Regarding privacy issues when recording video, be sure to avoid capturing any faces or identifiable features in the video.
#6: Send An Erotic Gift
Depending on where your partner is, and the circumstances around your separation, you can be a little daring and send them an erotic gift. This may not be a good idea if someone else will get the mail before they do (like in military service, or if they are staying with relatives, etc.) so exercise good judgment. You can mail your partner a pair of your panties perfumed with your scent, or buy them a sex toy to be used when you have your phone sessions. Guys like gifts like these too.
#7: Watch Porn Together
After having conversations about what each other likes you should try to pick an erotic movie to watch together. Set up your webcam so you can watch the other person while watching the movie. Take turns discussing what is going on in the scene with your partner or just sit back and enjoy the action. You can make “rules” like no touching self until the movie is over. Or you have to keep one hand visible at all times. Depending on how long you’ll be apart, you could make this a regular thing like a date night. Keep it in rotation to keep things from getting boring or monotonous.
#8: Play A Sex Game
Pick up “LoveHoney Oh!” the kinky confession card game. This is a fun spin on the Truth or Dare type games. In this game you take turns asking your partner one of 52 sexy 'Would You Rather' questions, they have to answer or opt for the forfeit. Buy two decks and send them one to ask you questions from. Or you can try the Talk Dirty Playing Card version. This is great for those who may not be as experienced at dirty talk. It gives you a phrase and then tells you how to use it or put it into practice.

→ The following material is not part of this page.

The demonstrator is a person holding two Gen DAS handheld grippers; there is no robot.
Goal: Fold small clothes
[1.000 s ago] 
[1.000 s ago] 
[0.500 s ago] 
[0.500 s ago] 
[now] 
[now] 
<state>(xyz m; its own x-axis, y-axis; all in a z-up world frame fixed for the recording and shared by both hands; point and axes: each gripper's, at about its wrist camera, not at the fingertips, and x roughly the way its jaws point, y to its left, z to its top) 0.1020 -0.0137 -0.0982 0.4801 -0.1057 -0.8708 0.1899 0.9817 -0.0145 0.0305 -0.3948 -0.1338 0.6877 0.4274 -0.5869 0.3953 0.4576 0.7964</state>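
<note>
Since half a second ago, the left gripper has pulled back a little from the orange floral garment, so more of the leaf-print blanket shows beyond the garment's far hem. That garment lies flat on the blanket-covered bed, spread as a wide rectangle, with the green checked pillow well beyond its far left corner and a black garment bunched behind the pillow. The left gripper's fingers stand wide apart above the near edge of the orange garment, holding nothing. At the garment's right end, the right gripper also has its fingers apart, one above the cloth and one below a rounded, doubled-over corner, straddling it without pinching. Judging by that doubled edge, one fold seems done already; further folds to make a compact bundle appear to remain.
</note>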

There are other games like these where you can role-play, tell stories, or how about an old-fashioned game of strip poker. Whoever wins gets all the goodies!

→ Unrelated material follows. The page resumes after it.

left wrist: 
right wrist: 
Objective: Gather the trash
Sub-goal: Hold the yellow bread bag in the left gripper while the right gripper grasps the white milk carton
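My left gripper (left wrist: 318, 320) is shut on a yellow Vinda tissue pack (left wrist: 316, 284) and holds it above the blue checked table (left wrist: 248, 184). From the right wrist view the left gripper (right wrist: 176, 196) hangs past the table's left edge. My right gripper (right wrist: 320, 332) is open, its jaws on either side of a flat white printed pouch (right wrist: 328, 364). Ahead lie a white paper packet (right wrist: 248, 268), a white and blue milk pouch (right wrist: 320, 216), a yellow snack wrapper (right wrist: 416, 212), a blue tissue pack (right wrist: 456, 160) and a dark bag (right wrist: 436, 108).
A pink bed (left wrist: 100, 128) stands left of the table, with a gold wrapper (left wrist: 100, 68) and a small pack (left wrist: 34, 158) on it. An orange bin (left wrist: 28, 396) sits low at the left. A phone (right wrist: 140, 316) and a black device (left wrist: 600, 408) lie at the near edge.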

- Assign each other sex tasks. Come up with some specific tasks for your partner to do and vice versa. Some things include masturbating at specific times (like at 4 pm just as they’re getting off work), using a certain toy that you both enjoy, or some other type of challenge that they must do or forfeit.

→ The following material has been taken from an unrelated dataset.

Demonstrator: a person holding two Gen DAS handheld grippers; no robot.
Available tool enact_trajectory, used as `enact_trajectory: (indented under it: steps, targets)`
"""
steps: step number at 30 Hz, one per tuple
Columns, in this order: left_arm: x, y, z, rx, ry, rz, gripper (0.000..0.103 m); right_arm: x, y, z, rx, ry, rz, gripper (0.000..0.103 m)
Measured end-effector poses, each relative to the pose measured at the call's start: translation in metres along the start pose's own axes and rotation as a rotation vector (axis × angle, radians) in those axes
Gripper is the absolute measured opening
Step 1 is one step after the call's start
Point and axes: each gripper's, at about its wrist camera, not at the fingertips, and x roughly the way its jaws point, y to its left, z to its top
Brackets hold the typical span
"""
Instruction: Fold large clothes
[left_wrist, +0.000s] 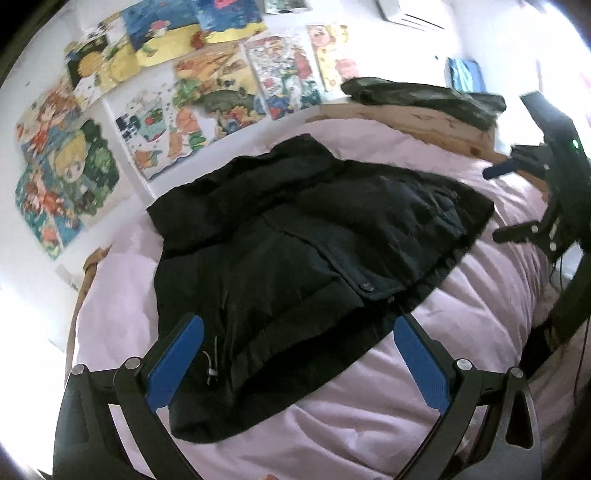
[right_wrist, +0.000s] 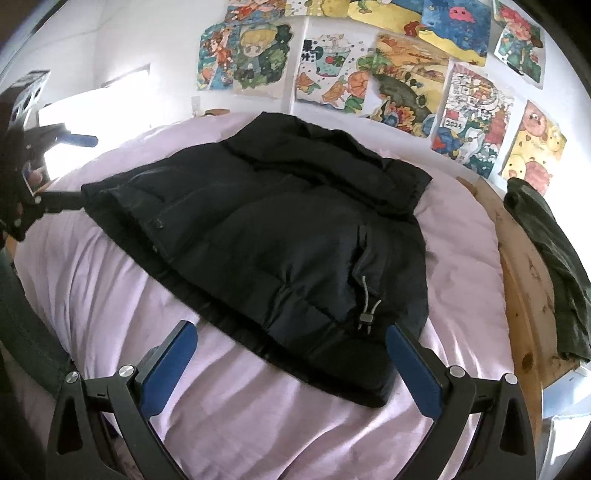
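Mostly folded black puffer jacket (left_wrist: 295, 258) lies mid-bed on a pink duvet (right_wrist: 258, 406), wooden bed frame (right_wrist: 524, 295) at 3 o'clock with a dark green garment (right_wrist: 546, 258) draped over it. Left gripper (left_wrist: 295, 362) and right gripper (right_wrist: 291, 365) both spread wide, grasping nothing, hovering near the jacket hem. Colourful drawings (right_wrist: 399, 74) cover the white wall at 12 o'clock.

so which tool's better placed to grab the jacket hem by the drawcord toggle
Right. The right tool hangs open just short of the black jacket, the toggle nearly between its fingers. The left tool is open too, but there the toggle lies beside one finger.
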Motion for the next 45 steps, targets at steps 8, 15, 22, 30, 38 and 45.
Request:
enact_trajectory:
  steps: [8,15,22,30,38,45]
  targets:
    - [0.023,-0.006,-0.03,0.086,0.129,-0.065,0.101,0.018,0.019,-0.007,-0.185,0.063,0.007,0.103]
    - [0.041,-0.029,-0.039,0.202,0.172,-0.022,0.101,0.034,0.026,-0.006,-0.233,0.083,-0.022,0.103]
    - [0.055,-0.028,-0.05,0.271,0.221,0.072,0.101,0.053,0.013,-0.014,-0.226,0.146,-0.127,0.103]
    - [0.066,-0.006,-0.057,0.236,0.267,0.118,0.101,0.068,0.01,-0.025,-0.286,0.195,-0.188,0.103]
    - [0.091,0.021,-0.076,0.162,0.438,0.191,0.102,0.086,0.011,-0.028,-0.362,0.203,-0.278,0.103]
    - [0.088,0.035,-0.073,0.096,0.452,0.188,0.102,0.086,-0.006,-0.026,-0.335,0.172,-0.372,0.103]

- Create a sex bucket list on what you want to do when you see each other. Take turns writing down some things you want to do and some that your partner would like to do. Discuss how you will accomplish it in detail. It’s a great way to build up anticipation of the final event.
Maintaining a level of intimacy is important in every relationship, particularly long distance relationships. When there isn’t enough intimacy the relationship can go stale with one or both parties growing farther apart. It is possible to have a long distance sex and relationships by being creative and keeping the spark alive until you can be in the same physical space.
Love notes, daily phone calls, and video chats are a few ways that couples can maintain their relationship even when they are miles apart. Making a relationship work over long distances requires putting in the effort to stay connected and making intimacy a priority.
To make a relationship work over long distances, you need to make plans to do things together when the separation is over. You need to have a goal of doing these things when you can be together again. Make plans so you both have something to look forward to in the immediate future. Stay connected and keep the lines of communication open, and keep intimacy and romance alive by being playful and creative in the special times you share.